→ What you have to do: Scan the data below for lines containing the string "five" and give only how many there are.

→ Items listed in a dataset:
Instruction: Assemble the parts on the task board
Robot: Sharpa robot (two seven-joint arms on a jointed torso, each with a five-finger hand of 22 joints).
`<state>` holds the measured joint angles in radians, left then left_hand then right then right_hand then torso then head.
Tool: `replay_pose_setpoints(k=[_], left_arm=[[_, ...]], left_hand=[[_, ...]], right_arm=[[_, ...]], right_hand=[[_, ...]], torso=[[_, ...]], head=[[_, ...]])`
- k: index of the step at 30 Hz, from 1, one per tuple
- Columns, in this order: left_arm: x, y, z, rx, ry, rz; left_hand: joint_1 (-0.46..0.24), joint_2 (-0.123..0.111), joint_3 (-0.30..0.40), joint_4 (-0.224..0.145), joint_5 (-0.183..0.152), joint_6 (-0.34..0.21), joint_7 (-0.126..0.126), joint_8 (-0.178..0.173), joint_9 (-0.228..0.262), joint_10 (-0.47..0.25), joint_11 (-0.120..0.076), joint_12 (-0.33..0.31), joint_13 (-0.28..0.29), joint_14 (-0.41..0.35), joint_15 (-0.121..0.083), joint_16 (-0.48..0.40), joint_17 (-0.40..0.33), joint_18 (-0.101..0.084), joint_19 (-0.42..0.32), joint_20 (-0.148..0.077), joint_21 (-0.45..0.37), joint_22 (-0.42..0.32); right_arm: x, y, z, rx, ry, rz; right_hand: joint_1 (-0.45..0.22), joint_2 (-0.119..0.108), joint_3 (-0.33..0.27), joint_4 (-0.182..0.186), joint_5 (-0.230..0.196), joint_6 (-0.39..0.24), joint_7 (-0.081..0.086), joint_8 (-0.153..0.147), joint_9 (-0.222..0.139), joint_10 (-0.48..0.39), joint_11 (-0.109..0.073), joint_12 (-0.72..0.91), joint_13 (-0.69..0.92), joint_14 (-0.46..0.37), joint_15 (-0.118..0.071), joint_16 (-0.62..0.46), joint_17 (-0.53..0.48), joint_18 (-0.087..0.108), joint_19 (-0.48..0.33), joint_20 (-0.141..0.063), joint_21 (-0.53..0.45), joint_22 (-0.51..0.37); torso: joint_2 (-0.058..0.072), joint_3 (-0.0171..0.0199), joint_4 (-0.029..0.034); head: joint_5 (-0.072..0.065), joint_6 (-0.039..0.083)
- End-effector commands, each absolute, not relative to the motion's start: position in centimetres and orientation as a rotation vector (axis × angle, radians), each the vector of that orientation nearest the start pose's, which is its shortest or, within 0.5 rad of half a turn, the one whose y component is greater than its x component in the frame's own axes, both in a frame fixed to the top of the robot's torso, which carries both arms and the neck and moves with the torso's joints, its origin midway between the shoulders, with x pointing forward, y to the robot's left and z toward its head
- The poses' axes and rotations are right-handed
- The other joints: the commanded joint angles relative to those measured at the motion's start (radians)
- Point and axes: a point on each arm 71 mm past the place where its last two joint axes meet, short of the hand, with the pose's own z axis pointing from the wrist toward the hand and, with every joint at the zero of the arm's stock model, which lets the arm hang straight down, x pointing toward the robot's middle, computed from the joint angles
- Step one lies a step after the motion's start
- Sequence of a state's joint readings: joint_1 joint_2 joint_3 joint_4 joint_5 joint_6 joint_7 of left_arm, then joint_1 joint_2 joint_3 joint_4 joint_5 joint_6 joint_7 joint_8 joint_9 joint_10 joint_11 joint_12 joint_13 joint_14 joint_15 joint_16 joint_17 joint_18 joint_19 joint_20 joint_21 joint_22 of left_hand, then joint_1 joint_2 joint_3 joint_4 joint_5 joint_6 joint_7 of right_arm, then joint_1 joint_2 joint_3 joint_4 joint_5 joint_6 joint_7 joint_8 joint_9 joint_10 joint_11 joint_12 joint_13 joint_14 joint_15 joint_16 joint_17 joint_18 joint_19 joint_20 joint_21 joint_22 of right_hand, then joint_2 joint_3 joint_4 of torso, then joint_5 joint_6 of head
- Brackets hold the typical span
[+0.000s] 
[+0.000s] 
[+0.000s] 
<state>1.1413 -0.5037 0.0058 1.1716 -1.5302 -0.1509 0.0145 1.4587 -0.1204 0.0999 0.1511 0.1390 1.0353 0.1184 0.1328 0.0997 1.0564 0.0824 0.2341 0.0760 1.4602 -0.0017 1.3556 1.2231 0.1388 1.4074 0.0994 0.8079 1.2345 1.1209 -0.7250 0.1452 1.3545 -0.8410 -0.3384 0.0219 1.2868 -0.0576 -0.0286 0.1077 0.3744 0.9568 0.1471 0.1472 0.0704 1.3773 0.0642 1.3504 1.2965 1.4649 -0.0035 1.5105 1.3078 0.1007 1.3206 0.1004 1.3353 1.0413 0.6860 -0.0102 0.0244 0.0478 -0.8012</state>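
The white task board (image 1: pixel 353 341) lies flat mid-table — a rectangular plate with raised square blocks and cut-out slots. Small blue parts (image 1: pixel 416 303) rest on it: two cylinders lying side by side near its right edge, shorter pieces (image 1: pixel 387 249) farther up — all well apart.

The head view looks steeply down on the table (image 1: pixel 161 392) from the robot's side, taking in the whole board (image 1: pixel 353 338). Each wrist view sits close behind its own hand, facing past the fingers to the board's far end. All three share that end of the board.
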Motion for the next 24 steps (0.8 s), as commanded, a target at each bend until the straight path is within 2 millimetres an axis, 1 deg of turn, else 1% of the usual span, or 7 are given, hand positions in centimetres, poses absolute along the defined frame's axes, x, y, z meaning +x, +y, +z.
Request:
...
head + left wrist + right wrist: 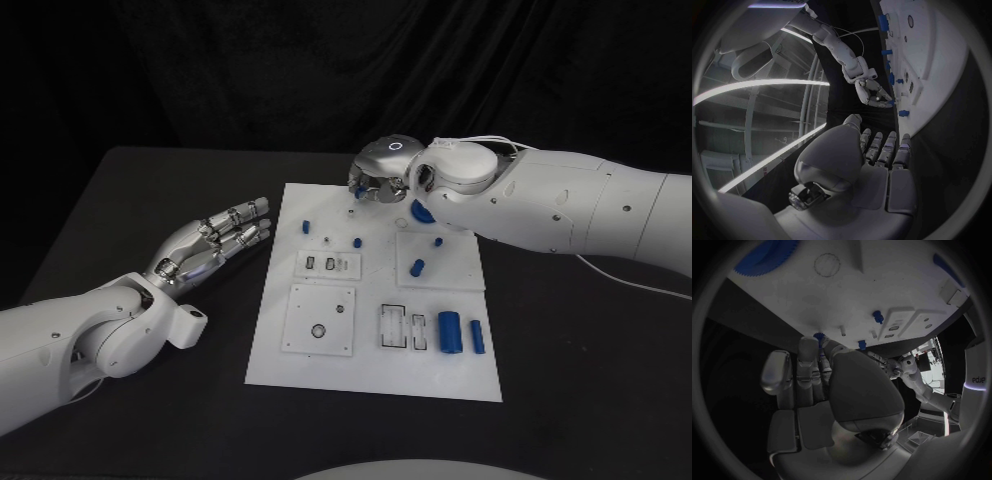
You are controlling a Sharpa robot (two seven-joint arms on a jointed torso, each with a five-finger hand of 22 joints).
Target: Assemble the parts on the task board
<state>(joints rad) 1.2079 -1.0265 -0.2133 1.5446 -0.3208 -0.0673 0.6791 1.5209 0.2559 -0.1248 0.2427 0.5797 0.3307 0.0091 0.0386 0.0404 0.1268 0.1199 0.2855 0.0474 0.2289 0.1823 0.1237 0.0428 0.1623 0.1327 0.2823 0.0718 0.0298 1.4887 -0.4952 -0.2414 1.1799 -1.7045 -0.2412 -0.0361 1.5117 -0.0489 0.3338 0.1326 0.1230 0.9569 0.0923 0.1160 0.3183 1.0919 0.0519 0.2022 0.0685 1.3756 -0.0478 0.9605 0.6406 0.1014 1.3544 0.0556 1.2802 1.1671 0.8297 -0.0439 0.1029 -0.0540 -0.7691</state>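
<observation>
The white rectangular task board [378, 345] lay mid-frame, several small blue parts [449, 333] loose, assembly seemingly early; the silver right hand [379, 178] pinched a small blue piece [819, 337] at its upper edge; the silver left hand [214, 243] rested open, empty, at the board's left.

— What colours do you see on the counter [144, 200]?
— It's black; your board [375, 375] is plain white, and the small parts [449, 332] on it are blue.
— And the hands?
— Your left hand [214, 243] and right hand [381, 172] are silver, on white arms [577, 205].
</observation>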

→ Solution: 2